### WHAT THIS TASK INVOLVES
For the entries below, repeat exactly each line starting with the one that contains "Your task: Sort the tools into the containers" and going on through the one that contains "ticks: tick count", and no others.

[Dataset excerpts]
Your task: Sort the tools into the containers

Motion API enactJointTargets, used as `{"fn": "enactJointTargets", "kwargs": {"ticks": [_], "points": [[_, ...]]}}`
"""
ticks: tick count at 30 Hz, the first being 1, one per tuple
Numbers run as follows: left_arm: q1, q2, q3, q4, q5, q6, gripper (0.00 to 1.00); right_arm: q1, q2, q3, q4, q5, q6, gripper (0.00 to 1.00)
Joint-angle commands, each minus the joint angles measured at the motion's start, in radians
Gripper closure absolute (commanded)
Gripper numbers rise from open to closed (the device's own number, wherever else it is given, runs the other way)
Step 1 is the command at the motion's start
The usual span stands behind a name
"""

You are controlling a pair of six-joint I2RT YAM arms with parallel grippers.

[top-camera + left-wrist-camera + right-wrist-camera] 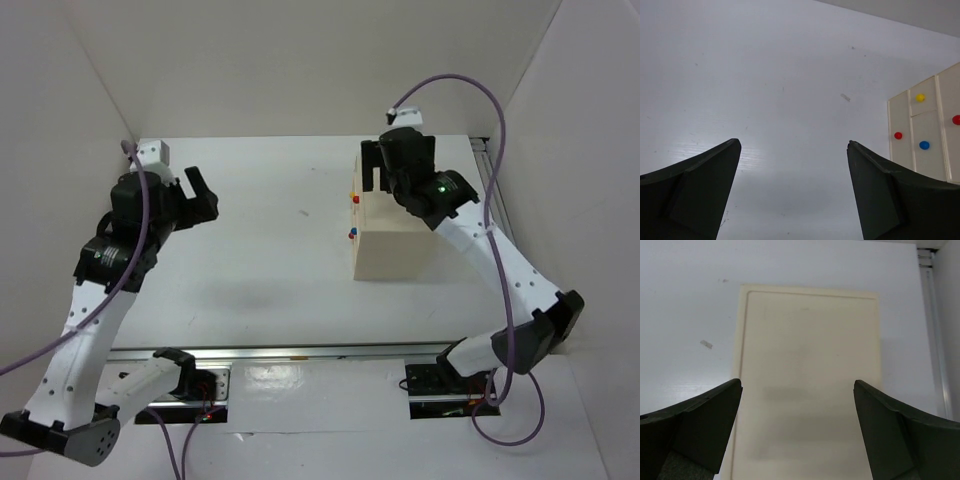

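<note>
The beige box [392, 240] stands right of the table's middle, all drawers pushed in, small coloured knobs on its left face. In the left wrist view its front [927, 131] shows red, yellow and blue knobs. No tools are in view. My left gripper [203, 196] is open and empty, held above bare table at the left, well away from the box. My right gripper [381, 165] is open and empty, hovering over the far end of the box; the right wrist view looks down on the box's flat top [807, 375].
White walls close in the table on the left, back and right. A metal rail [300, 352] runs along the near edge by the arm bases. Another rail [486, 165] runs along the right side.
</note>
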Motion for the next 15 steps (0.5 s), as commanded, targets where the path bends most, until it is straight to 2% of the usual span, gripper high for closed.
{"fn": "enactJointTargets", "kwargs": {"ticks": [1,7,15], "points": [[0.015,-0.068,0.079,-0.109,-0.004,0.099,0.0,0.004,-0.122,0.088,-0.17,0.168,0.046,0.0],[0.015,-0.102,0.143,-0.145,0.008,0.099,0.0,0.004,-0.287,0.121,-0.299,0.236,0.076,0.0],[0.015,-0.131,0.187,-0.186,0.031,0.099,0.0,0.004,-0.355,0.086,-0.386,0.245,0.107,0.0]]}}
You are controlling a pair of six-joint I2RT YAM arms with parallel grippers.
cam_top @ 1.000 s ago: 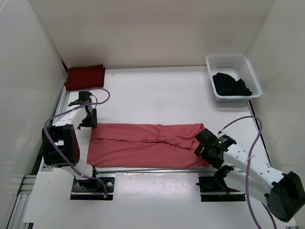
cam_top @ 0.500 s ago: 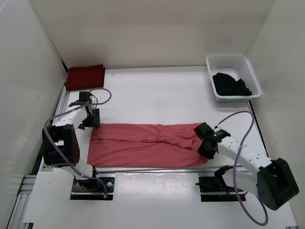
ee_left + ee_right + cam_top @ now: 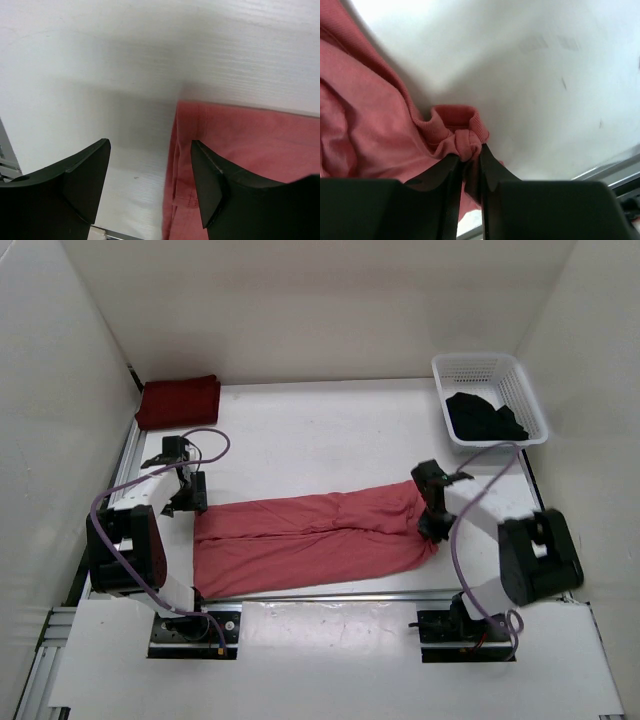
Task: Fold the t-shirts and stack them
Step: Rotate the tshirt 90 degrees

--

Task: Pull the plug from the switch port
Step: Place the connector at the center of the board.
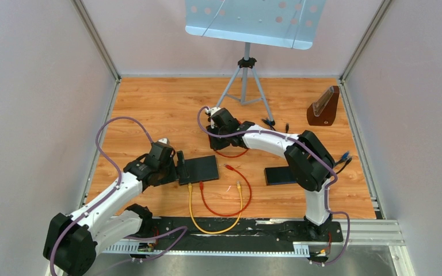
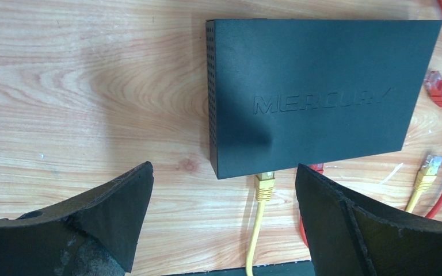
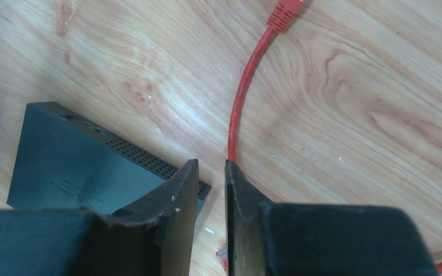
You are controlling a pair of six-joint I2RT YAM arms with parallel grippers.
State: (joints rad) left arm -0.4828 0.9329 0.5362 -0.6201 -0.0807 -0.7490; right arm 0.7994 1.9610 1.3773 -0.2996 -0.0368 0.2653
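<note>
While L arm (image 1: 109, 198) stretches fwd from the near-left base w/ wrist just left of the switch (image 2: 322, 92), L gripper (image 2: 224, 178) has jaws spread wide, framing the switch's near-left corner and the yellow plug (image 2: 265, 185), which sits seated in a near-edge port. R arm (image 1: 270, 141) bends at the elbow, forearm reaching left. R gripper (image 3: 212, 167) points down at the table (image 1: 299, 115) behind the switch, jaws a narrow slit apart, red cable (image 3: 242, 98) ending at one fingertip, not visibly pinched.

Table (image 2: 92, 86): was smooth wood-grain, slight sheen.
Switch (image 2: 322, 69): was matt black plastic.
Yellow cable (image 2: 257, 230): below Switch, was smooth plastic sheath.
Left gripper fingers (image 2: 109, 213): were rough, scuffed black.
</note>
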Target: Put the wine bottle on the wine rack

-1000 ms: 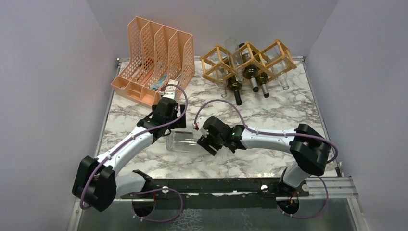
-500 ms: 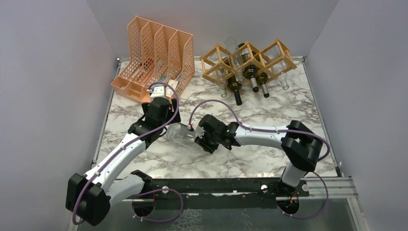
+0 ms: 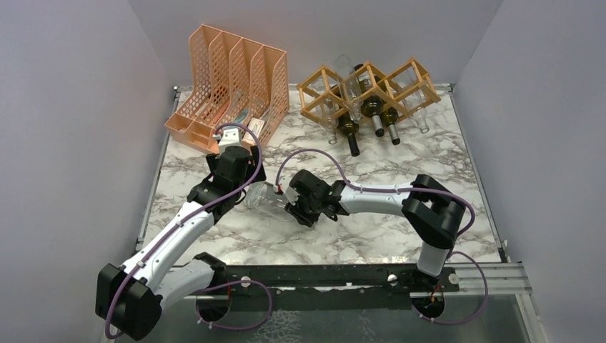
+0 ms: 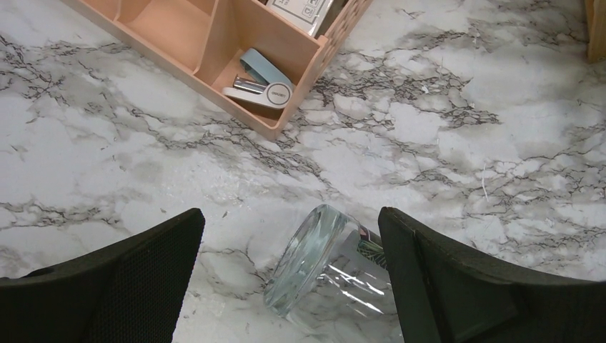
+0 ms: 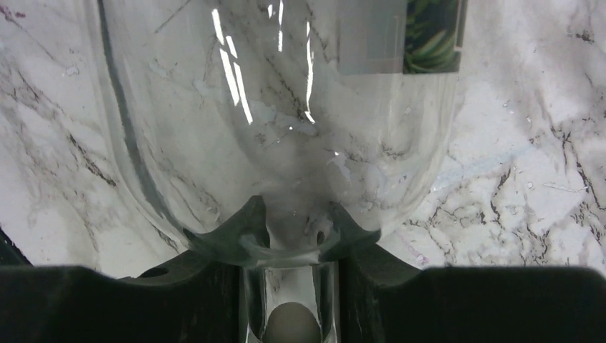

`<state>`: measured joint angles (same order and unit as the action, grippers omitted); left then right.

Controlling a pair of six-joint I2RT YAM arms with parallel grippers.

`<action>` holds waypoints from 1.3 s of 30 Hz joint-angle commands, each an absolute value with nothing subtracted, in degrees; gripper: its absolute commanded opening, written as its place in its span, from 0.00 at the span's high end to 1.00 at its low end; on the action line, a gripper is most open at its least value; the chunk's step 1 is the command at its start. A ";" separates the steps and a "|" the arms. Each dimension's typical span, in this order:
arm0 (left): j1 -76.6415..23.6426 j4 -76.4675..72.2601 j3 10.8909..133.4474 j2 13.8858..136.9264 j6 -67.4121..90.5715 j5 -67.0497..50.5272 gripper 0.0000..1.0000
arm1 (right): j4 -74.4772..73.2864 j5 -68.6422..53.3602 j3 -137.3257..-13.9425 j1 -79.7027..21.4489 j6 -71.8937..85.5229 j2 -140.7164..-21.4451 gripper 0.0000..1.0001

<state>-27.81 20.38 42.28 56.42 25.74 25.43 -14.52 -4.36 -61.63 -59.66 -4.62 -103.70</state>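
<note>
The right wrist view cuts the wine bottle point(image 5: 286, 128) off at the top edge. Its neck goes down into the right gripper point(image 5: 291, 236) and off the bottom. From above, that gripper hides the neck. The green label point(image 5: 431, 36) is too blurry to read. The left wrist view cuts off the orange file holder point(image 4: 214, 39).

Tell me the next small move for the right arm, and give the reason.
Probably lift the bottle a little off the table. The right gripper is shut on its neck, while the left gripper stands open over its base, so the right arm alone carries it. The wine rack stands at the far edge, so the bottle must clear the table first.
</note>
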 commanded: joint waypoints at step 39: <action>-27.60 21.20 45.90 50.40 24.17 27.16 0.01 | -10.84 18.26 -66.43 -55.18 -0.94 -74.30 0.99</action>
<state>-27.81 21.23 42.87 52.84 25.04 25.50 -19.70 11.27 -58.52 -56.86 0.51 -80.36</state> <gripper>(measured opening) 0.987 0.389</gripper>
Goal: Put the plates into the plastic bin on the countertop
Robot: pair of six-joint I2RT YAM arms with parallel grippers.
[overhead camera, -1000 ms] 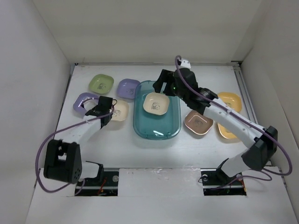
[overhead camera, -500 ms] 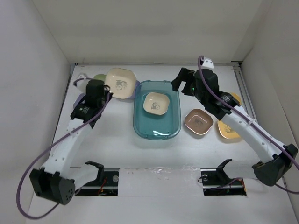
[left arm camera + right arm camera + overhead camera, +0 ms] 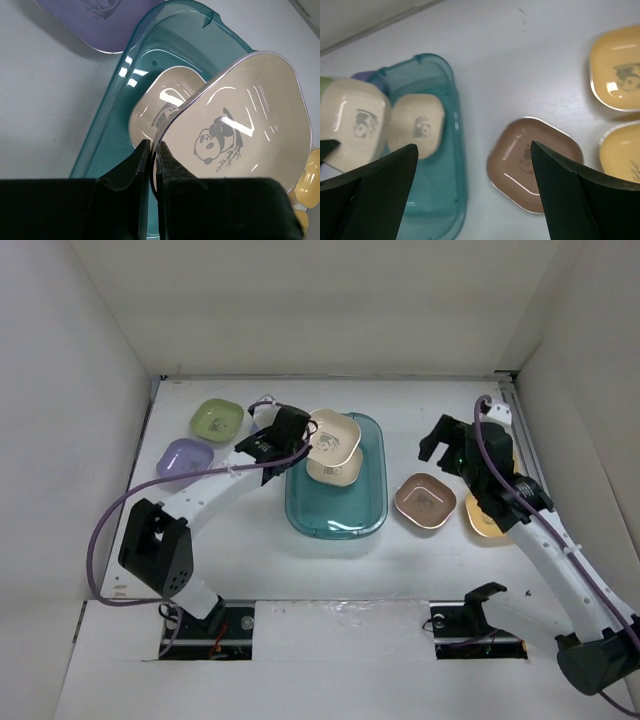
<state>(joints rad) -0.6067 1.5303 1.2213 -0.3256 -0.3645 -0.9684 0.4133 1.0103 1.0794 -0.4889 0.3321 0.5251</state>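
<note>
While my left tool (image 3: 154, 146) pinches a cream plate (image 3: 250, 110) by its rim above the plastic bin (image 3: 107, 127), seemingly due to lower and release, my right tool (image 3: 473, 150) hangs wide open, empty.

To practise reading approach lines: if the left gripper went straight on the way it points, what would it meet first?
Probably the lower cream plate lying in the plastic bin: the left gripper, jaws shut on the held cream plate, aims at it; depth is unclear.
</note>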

### SOLUTION BELOW
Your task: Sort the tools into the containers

Motion API enactJointTargets, used as `{"fn": "enactJointTargets", "kwargs": {"ticks": [_], "points": [[_, ...]]}}`
"""
ticks: tick count at 30 Hz, the first being 1, one per tuple

There is nothing further to add to the answer.